Critique : Piège de feu

Stéphane Argentin | 21 février 2005
Stéphane Argentin | 21 février 2005

Après les évènements du 11 septembre 2001, voir débarquer un film sur le quotidien d'une caserne de pompiers avait de quoi susciter quelques doutes (inquiétudes ?) quant aux intentions véritables du projet. Surtout lorsque l'on connaît la propension de nombreuses productions hollywoodiennes à glorifier tout et n'importe quoi, doublé du relent de sympathie outre-atlantique à l'égard des combattants du feu depuis ces attentats (le film a d'ailleurs rapporté quelques 75 millions de dollars de recette au box office américain, soit un succès plus que méritoire).
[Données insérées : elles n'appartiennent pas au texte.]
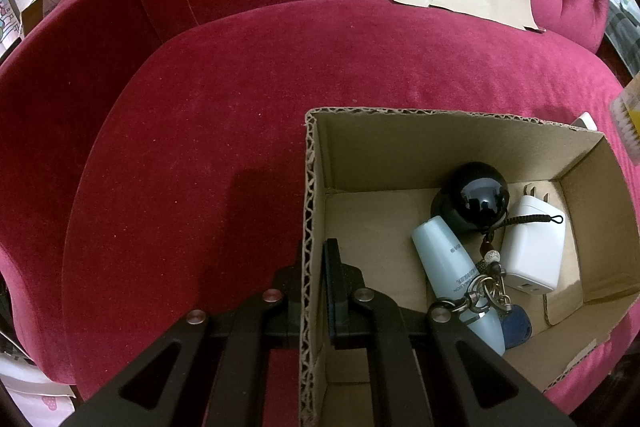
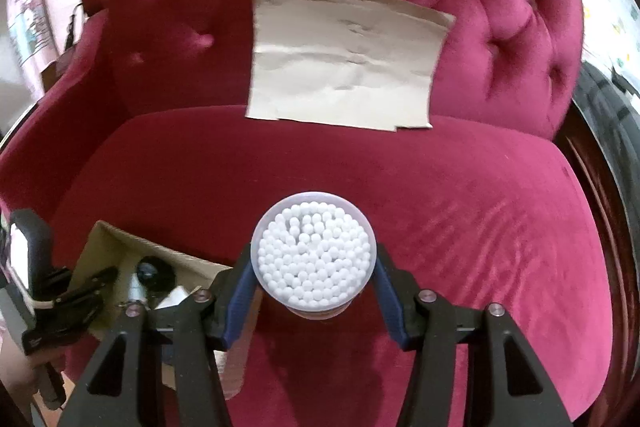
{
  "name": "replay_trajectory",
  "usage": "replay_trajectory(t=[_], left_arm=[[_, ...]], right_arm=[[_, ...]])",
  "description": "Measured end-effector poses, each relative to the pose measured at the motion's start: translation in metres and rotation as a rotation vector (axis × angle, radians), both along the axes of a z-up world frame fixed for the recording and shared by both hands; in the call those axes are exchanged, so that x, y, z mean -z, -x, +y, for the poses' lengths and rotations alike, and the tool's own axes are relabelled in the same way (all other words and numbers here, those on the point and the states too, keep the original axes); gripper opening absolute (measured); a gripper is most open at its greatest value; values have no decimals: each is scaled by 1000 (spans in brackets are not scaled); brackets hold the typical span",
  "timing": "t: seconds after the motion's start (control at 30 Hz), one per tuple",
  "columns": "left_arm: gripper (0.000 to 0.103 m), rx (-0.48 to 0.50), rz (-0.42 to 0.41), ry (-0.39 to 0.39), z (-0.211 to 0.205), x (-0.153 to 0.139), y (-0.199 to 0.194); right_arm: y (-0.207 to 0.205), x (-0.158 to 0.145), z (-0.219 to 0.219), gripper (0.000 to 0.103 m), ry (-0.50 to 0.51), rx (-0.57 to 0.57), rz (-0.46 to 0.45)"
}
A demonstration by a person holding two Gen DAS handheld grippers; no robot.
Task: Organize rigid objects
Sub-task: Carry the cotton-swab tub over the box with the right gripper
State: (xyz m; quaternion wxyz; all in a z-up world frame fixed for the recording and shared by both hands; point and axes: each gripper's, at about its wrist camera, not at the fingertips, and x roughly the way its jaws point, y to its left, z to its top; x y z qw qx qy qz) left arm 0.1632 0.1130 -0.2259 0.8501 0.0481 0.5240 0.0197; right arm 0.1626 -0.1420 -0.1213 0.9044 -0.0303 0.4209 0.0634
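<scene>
While clamped, tongs (image 2: 314,267) around swab tub (image 2: 314,251)

A deep red velvet armchair (image 2: 460,211) with a button-tufted back carries everything. On its seat cushion, toward the left front, sits an open cardboard box (image 1: 400,147), touching the fabric. A creased sheet of brown paper (image 2: 344,63) leans against the backrest, its lower edge resting on the back of the seat.
</scene>
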Motion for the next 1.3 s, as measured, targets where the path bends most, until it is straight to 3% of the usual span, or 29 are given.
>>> replay_trajectory(t=[0.5,0.9,1.3], left_arm=[[6,-1,0,-1,0,0,0],[6,-1,0,-2,2,-1,0],[6,-1,0,-4,3,-1,0]], right_arm=[[21,-17,60,59,-12,-175,6],[36,-1,88,59,21,-284,101],[38,19,98,59,81,-312,179]])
Est-ce le fait que son script fut rédigé avant le 11 septembre 2001 ou bien que son réalisateur oeuvra sur de nombreux documentaires au cours des années 90, notamment pour la chaîne Discovery ? Toujours est-il que tous ces doutes sont très vite dissipés au bout de quelques minutes seulement. Les intentions de Piège de feu (titre français judicieux même s'il s'écarte du sigle « Ladder 49 » visible à plusieurs reprises à l'écran) sont clairement affichées dès le départ et le film ne s'en écartera pas une seule seconde jusqu'à son terme : rendre hommage au courage, à la dévotion et à la camaraderie qui animent ces hommes, sans chercher à les déifier à aucun moment.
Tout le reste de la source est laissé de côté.